The output should be the listing below, limited to the lines from the one with "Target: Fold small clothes" through the one with "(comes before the", exact and without pictures.
=== Data supplied ===
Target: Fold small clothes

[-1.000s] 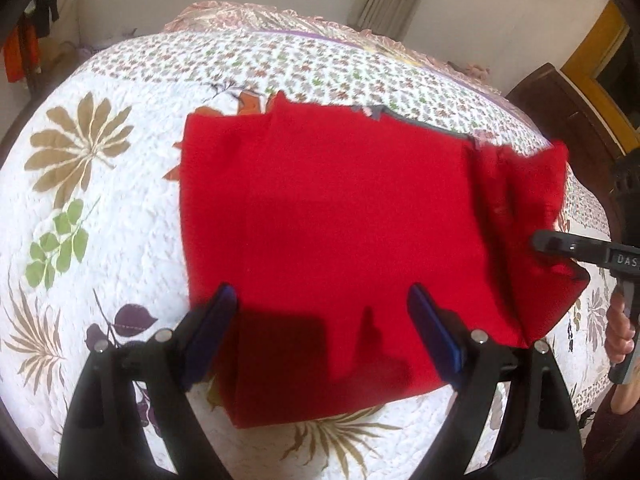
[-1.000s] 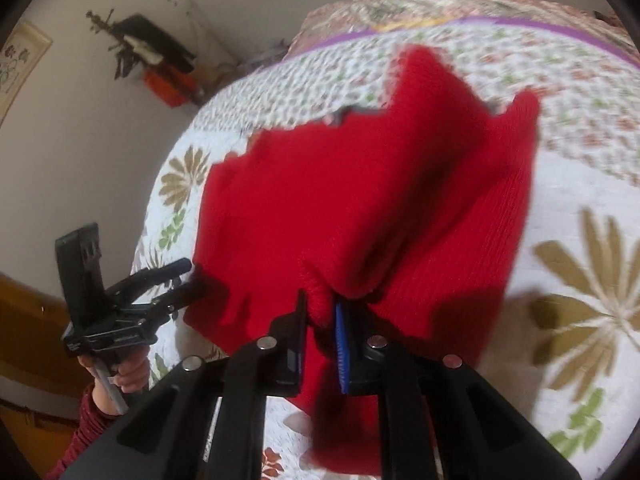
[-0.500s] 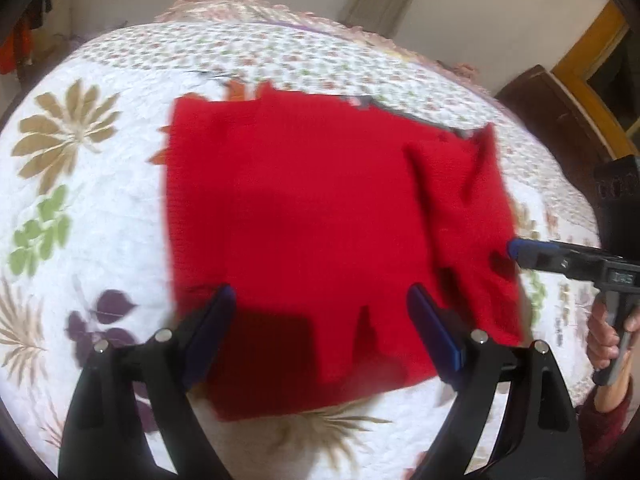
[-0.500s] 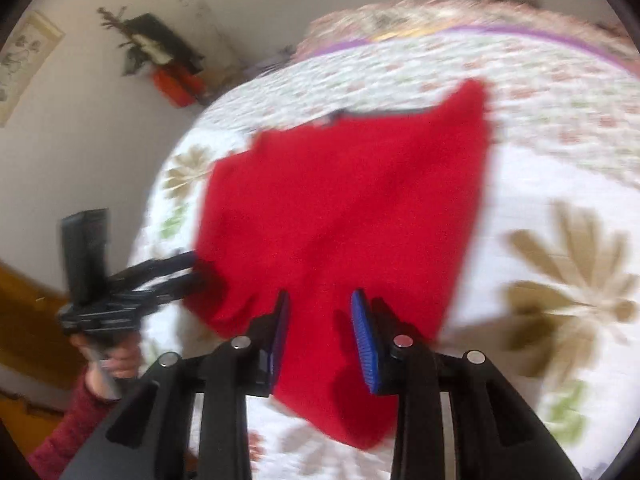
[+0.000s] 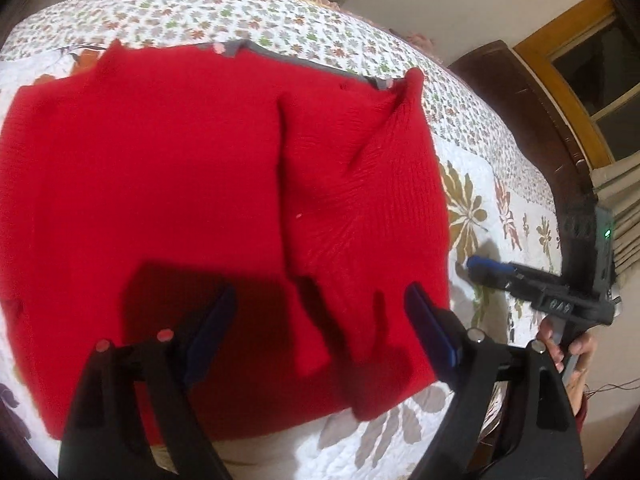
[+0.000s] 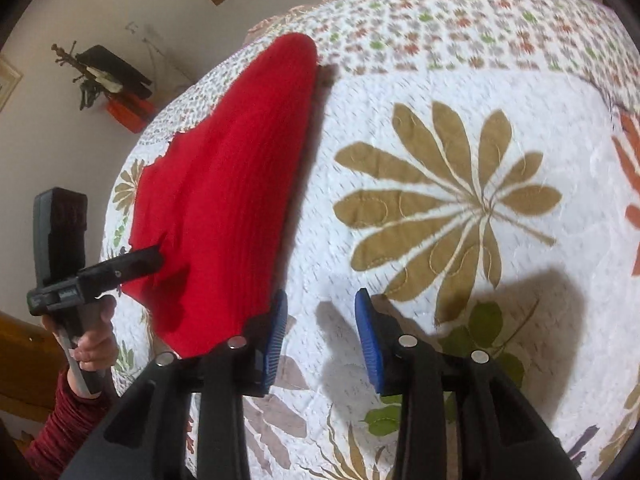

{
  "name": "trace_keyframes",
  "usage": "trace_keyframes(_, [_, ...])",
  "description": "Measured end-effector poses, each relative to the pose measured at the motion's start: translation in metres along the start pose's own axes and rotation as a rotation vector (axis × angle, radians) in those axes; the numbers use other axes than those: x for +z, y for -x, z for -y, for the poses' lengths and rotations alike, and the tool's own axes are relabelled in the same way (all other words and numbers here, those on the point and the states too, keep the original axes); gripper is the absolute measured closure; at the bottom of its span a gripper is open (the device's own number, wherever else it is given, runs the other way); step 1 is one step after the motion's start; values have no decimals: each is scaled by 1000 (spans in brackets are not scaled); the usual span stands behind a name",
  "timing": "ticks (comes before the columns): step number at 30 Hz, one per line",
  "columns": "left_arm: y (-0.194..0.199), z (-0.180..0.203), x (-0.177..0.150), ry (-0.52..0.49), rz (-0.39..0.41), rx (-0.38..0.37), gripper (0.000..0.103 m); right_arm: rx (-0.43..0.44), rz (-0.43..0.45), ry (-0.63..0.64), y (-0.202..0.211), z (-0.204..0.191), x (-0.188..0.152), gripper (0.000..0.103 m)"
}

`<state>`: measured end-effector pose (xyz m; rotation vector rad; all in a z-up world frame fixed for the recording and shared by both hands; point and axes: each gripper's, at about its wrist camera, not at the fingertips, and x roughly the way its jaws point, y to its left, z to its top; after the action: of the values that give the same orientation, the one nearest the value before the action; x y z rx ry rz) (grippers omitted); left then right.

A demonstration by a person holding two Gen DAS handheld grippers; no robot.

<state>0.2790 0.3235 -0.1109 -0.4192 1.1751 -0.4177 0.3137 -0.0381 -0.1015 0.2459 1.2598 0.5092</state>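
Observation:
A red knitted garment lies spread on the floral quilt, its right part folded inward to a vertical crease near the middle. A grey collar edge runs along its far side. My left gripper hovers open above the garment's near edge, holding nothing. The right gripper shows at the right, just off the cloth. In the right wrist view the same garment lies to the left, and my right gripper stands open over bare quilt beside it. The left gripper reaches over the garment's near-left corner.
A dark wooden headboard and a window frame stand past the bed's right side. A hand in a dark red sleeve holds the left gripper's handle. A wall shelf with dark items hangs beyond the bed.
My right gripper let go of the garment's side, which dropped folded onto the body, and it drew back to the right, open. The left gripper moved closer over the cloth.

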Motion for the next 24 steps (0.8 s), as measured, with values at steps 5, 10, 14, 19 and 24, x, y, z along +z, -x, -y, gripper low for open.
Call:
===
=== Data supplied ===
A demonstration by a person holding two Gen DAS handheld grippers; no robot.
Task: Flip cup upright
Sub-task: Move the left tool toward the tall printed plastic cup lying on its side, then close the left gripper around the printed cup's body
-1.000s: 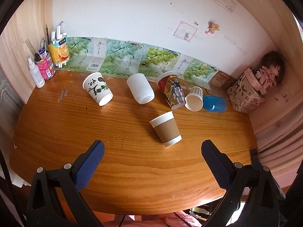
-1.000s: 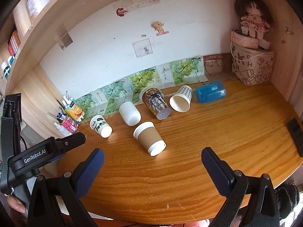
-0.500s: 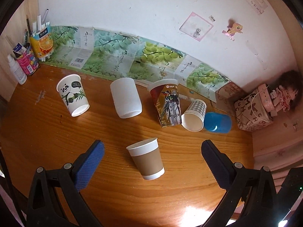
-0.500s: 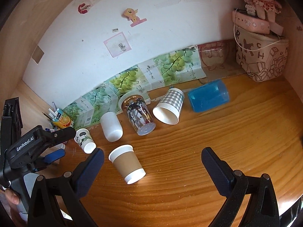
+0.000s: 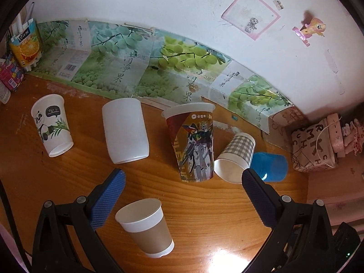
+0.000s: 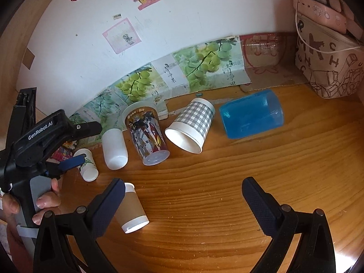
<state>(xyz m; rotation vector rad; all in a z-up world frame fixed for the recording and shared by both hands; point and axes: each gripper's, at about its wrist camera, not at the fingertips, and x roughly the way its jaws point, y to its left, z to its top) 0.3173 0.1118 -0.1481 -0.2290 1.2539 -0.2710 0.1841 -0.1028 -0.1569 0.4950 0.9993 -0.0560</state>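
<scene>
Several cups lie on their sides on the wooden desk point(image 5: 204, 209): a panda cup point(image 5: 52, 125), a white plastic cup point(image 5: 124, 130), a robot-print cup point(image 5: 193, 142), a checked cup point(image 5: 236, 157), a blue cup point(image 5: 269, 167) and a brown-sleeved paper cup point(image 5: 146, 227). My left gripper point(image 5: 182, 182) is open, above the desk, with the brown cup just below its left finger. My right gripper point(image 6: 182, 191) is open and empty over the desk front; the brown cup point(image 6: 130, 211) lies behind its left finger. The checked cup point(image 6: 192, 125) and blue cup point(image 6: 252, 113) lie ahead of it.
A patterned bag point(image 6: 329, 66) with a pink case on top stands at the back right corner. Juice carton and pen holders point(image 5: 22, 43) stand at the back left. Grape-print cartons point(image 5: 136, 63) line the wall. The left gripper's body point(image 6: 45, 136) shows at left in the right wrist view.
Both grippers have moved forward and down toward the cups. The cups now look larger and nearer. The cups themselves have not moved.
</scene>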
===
[Finished exercise]:
Target: Fold small clothes

[-1.000s] 
[-1.000s] 
[-0.500s] 
[-0.500s] 
[+0.000s] 
[+0.000s] 

{
  "name": "trace_keyframes",
  "usage": "trace_keyframes(_, [_, ...])",
  "description": "Measured end-effector poses, each relative to the pose measured at the motion's start: translation in metres along the start pose's own axes and rotation as a rotation vector (axis × angle, radians) in those axes; the numbers use other axes than those: x for +z, y for -x, z for -y, for the poses' lengths and rotations alike, and the tool's own axes are relabelled in the same way (all other words and numbers here, those on the point and the states too, keep the original axes); gripper is the absolute measured closure; at the bottom of its span a gripper is open (the device's own number, wherever else it is given, runs the other way); step 1 is one step after the motion's start; values have no decimals: each is scaled by 1000 (spans in brackets are not scaled); the usual span stands behind a name",
  "timing": "ticks (comes before the columns): step number at 30 Hz, one per line",

This exercise has nothing more to it.